I had never been to a poetry workshop and couldn't imagine what one would consist of. I had been to plenty of physics workshops and knew only too well what they consisted of: six physicists in a room with a blackboard shouting at one another. The room where Spender was to conduct his workshop was full, containing perhaps thirty people. One probably should not read too much into appearances, but these people—mostly women—looked to me as if they were clinging to poetry as if it were some sort of life raft. If I had had access to Spender's journals (they came out a few years later), I would have realized that he was very used to all of this. In fact, he had been earning his living since his retirement from University College in London a decade earlier by doing lectures and classes for groups like this. I would also have realized that by 1981 he was pretty tired of it, and pretty tired of being an avatar for his now dead friends—Auden, C. Day Lewis, and the rest. He had outlived them all, but was still under their shadow, especially that of Auden, whom he had first met at Oxford at about the same age and same time that Oppenheimer had met Dirac.

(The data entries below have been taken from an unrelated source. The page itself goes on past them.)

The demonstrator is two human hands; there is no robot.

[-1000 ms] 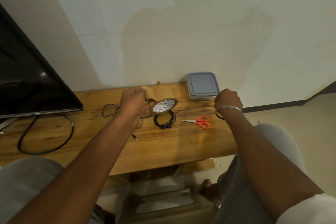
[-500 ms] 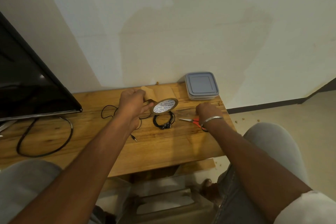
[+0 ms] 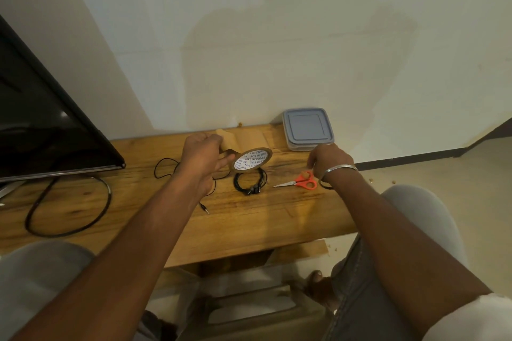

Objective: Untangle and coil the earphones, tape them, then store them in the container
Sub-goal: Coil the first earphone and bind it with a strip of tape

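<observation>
A black coiled earphone (image 3: pixel 250 183) lies on the wooden table (image 3: pixel 263 219). Just above it my left hand (image 3: pixel 203 159) grips a brown tape roll (image 3: pixel 252 159), with a strip of tape pulled out behind the fingers. A second, loose earphone cable (image 3: pixel 166 167) runs under my left wrist and ends in a jack plug (image 3: pixel 205 209). My right hand (image 3: pixel 329 159) curls down over the orange-handled scissors (image 3: pixel 306 183), which lie flat, and a fingertip shows in a handle loop. The grey-lidded container (image 3: pixel 307 127) stands shut at the wall, behind my right hand.
A black TV screen (image 3: pixel 41 130) leans at the left, with a thick black cable loop (image 3: pixel 69 210) on the table in front of it. The table's right end is near my right forearm. My knees show below the front edge.
My right hand came from beside the container down to the scissors and now sits over their handles. My left hand kept hold of the tape roll above the coil.
</observation>
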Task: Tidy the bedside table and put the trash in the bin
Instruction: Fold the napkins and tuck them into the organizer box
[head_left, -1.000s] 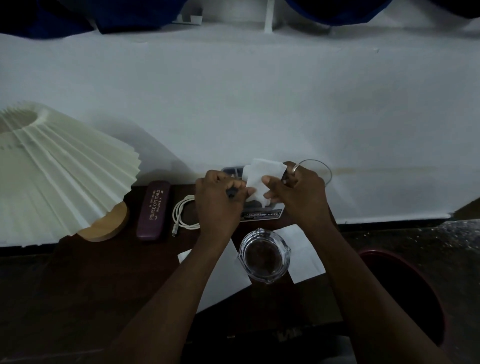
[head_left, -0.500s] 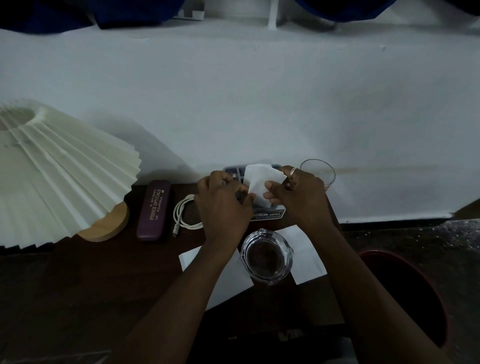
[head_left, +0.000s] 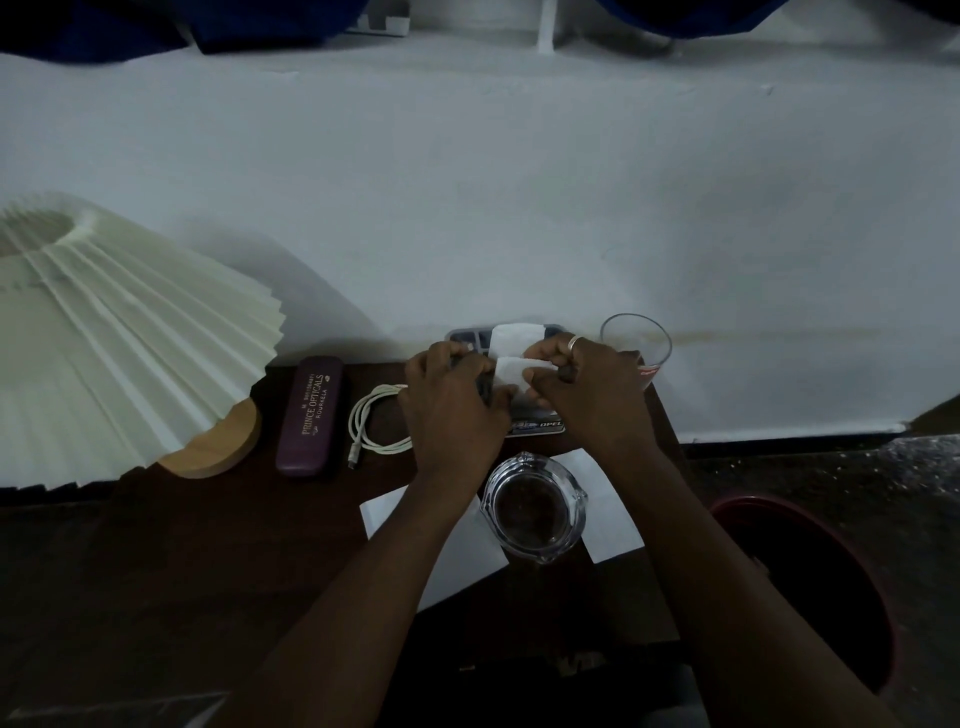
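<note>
Left hand (head_left: 452, 410): closed, fingers pinching the left edge of a white tissue (head_left: 511, 358).
Right hand (head_left: 587, 387): closed on the tissue's right edge; ring on one finger.
Tissue: folded, stretched between both hands, above a dark flat item (head_left: 535, 427) with printed lettering lying on the counter (head_left: 218, 519).
Nearer than the hands: clear glass ashtray (head_left: 535, 506), resting on white paper sheets (head_left: 608, 506).
Left of the left hand: coiled white cable (head_left: 374, 421), touching or just beside the hand; then a purple spectacle case (head_left: 310, 415); farther left, a pleated cream lampshade (head_left: 119, 338) on a wooden base (head_left: 213, 449).
Beyond the right hand: clear drinking glass (head_left: 636, 343) by the white wall.
Lower right of the right hand: dark red bin (head_left: 831, 587) beside the counter, well apart from the tissue.
</note>
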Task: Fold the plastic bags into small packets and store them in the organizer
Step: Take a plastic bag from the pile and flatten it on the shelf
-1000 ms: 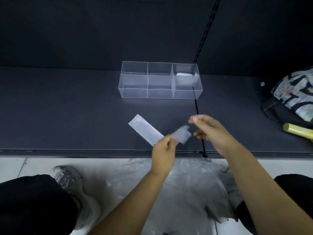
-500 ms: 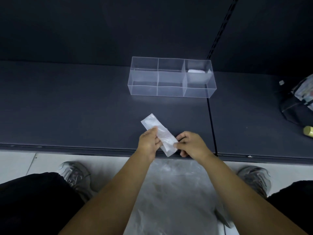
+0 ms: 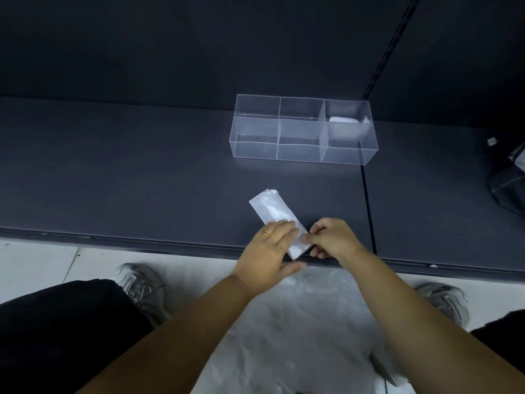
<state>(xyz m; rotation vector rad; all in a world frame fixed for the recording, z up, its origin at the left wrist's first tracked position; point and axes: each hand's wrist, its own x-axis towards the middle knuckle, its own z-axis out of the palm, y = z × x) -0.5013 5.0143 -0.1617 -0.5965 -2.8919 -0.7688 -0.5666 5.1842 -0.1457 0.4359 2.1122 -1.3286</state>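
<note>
— Where was the bag?

— The long folded strip of translucent white plastic bag (image 3: 272,211) lay slantwise on the dark grey shelf (image 3: 142,180), near its front edge. The left hand (image 3: 270,248) pressed flat fingers on it, likely to hold the creases. The right hand (image 3: 332,237) pinched its near end, seemingly for the next fold.

— And the organizer?

— The clear plastic compartment organizer (image 3: 255,137) stood well behind, with one white folded packet (image 3: 342,120) in its right-hand compartment.
</note>
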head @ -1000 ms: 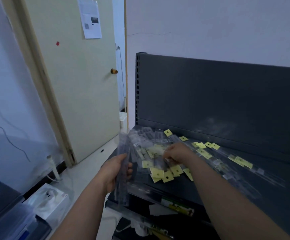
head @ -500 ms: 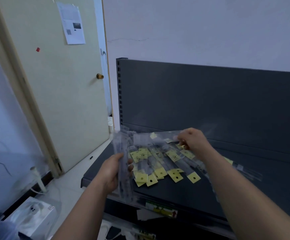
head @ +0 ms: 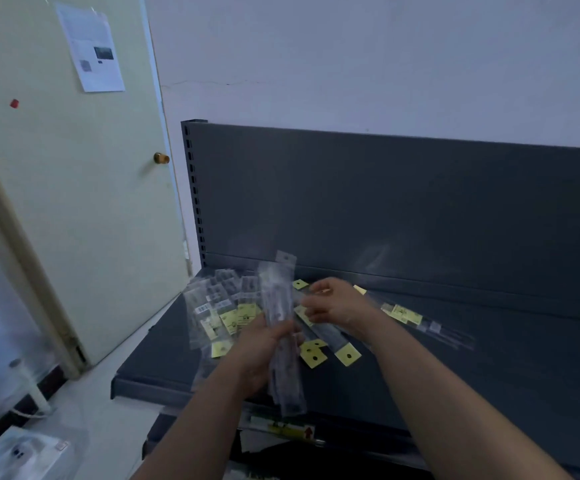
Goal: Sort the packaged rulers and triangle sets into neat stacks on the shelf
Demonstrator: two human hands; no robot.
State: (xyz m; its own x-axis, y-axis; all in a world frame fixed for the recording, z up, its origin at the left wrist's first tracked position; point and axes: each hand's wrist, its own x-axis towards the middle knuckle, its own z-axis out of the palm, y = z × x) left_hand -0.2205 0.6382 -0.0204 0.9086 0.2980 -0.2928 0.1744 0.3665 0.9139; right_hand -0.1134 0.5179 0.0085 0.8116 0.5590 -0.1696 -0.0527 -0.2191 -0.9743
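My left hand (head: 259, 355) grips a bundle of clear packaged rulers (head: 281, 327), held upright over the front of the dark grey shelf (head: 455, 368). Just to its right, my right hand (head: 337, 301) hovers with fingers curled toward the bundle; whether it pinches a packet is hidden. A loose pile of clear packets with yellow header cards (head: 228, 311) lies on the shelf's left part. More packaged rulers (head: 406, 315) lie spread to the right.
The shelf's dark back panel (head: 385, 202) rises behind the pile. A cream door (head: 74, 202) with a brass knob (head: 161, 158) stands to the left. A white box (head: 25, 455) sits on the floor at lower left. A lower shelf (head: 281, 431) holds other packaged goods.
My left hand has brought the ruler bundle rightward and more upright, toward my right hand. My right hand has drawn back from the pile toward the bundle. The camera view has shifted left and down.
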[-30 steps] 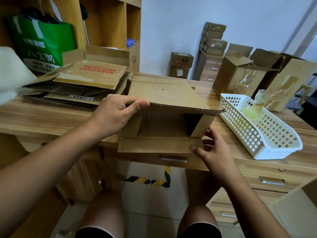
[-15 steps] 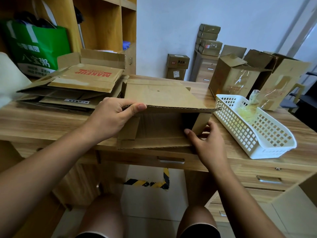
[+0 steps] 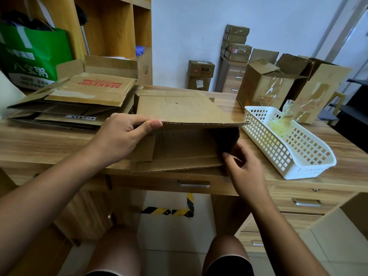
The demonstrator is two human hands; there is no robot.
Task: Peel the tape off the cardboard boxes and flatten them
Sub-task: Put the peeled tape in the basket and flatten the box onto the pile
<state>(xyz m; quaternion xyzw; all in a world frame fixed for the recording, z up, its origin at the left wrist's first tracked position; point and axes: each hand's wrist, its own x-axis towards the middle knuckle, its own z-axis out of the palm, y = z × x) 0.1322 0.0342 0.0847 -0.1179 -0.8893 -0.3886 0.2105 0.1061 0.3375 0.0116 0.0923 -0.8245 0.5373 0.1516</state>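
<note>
— Where is the box just now?
— The brown corrugated cardboard box [image 3: 185,110] lies on its side at the near edge of the light wooden desk [image 3: 39,140]. Its open end faces me, and its bottom flap juts just over that edge.
— And your hands?
— My left hand [image 3: 123,136] grips the near left end of the top panel, fingers on top and thumb curled under the corrugated rim. My right hand [image 3: 245,166] is at the lower right corner of the opening. It pinches a small flap there between thumb and curled fingers, though the fingertips are lost in shadow.
— What else is on the desk?
— Toward the far left corner there is a stack of flattened brown cardboard boxes [image 3: 79,100], right beside my box, the top one printed MAKEUP in red. Just right of the box, a white plastic lattice basket [image 3: 298,156] sits near the front edge and holds crumpled clear tape [image 3: 278,126]. Behind it, at the far right corner, opened brown cardboard boxes [image 3: 262,86] stand upright. A green shopping bag [image 3: 33,56] stands beyond the stack.
</note>
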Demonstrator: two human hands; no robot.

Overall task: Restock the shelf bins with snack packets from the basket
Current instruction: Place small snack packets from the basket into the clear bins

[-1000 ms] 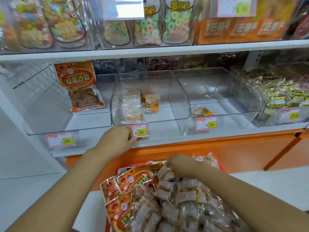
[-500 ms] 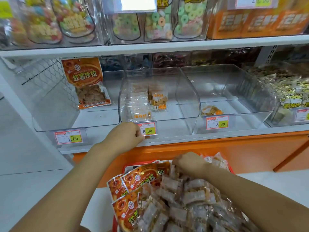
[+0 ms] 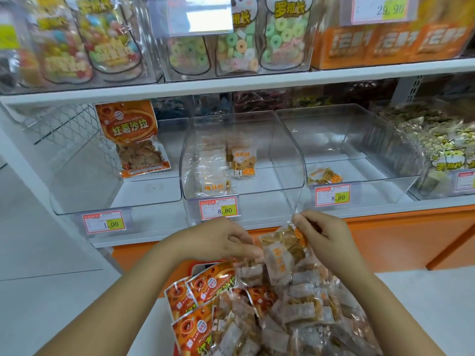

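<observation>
A clear bag of snack packets (image 3: pixel 281 253) is being held up at the centre of the frame, over the red basket (image 3: pixel 198 269). The right hand (image 3: pixel 321 235) is pinching its top edge, grip closed on the plastic. The left hand (image 3: pixel 221 240) is curling its fingers round the bag's left side. The middle bin (image 3: pixel 241 155) is sitting just above them.

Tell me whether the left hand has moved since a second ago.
Yes. The left hand has come down from beside the middle 8.80 price tag to the snack packets below it.
</observation>
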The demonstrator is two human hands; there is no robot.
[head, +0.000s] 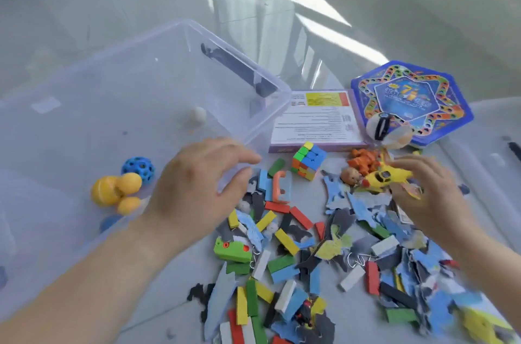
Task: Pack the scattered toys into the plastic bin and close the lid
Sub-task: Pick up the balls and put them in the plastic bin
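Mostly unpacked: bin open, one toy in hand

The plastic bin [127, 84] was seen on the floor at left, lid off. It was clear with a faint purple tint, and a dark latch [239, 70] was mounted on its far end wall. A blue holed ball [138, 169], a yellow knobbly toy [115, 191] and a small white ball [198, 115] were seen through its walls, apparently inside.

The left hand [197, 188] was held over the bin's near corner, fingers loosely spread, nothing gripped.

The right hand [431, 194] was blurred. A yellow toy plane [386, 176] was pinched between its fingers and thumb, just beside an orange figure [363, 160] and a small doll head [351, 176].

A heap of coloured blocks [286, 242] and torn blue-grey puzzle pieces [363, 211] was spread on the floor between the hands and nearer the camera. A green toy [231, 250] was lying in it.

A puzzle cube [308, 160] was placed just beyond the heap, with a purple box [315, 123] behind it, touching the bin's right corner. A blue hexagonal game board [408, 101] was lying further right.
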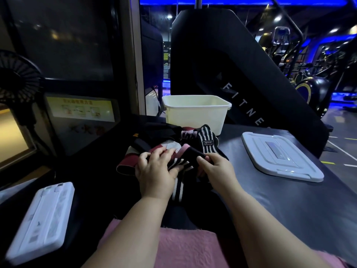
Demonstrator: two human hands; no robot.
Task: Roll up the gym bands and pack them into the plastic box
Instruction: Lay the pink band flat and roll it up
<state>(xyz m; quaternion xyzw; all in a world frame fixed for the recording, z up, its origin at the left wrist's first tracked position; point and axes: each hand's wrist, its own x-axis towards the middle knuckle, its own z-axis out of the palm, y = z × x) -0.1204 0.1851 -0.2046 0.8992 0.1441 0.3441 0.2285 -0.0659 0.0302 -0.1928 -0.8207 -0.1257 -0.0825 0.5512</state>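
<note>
1. Dim gym, dark table [289, 206] — one plastic box [195, 115] at the back, one lid [280, 157] lying to its right.
2. Heap of bands [133, 161] just before the box; their number is unclear.
3. Right hand [216, 171] pinches the striped band [178, 190] — left hand [154, 173] lies bent-fingered over it, grip unclear.

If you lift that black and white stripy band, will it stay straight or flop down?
Probably flops: the striped band hangs limp below the left hand and folds where the right hand pinches it. It looks like soft woven fabric, so likely light and unlikely to roll away.
</note>
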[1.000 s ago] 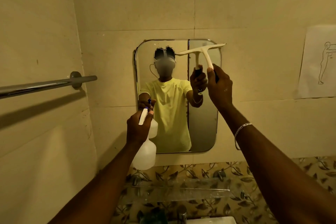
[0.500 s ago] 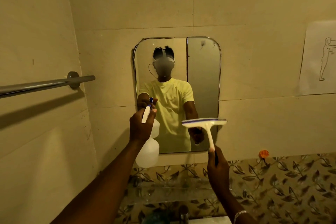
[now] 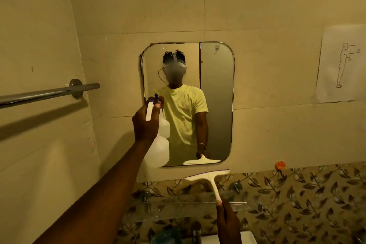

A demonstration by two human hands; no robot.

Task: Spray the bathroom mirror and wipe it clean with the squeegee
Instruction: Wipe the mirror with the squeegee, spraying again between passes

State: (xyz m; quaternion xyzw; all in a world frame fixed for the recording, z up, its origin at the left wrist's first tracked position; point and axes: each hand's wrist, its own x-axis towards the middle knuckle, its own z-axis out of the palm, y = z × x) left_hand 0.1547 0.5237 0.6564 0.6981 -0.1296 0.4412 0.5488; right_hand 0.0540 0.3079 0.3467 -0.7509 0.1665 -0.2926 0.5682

Spender walked in with a stack of poems written by the workshop members. He gave no opening statement, but began reading student poems. I was surprised by how awful they were. Most seemed to be lists: "sky, sex, sea, earth, red, green, blue," and so forth.

Spender gave no clue about what he thought of them. Every once in a while he would interrupt his reading and seek out the author and ask such a question as, "Why did you choose red there rather than green? What does red mean to you?" He seemed to be on autopilot.

It is a pity that there are no entries in Spender's journals for this precise period. But it is clear that he was leading a rich social life at the time: dinner with Jacqueline Onassis one day, the Rothschilds' at Mouton a week later— the works. My feeling was that whatever he was thinking of had little to do with this workshop. Somehow, I was getting increasingly annoyed. It was none of my business, I guess, but I had put in a long day, and I felt that Spender owed us more. I didn't know what—but more.

My companion must have sensed that I was about to do something because she began writing furiously in a large notebook that she had brought along. Finally, after one particularly egregious "list," I raised my hand. Spender looked surprised, but he called on me. “Why was that a poem?” I asked. In reading his journals years later, I saw that this was a question that he had been asked by students several times and had never come up with an answer that really satisfied him. In 1935, Auden wrote an introduction for an anthology of poetry for schoolchildren in which he defined poetry as "memorable speech." That sounds good until one asks, Memorable to whom? Doesn't it matter? If not, why a workshop?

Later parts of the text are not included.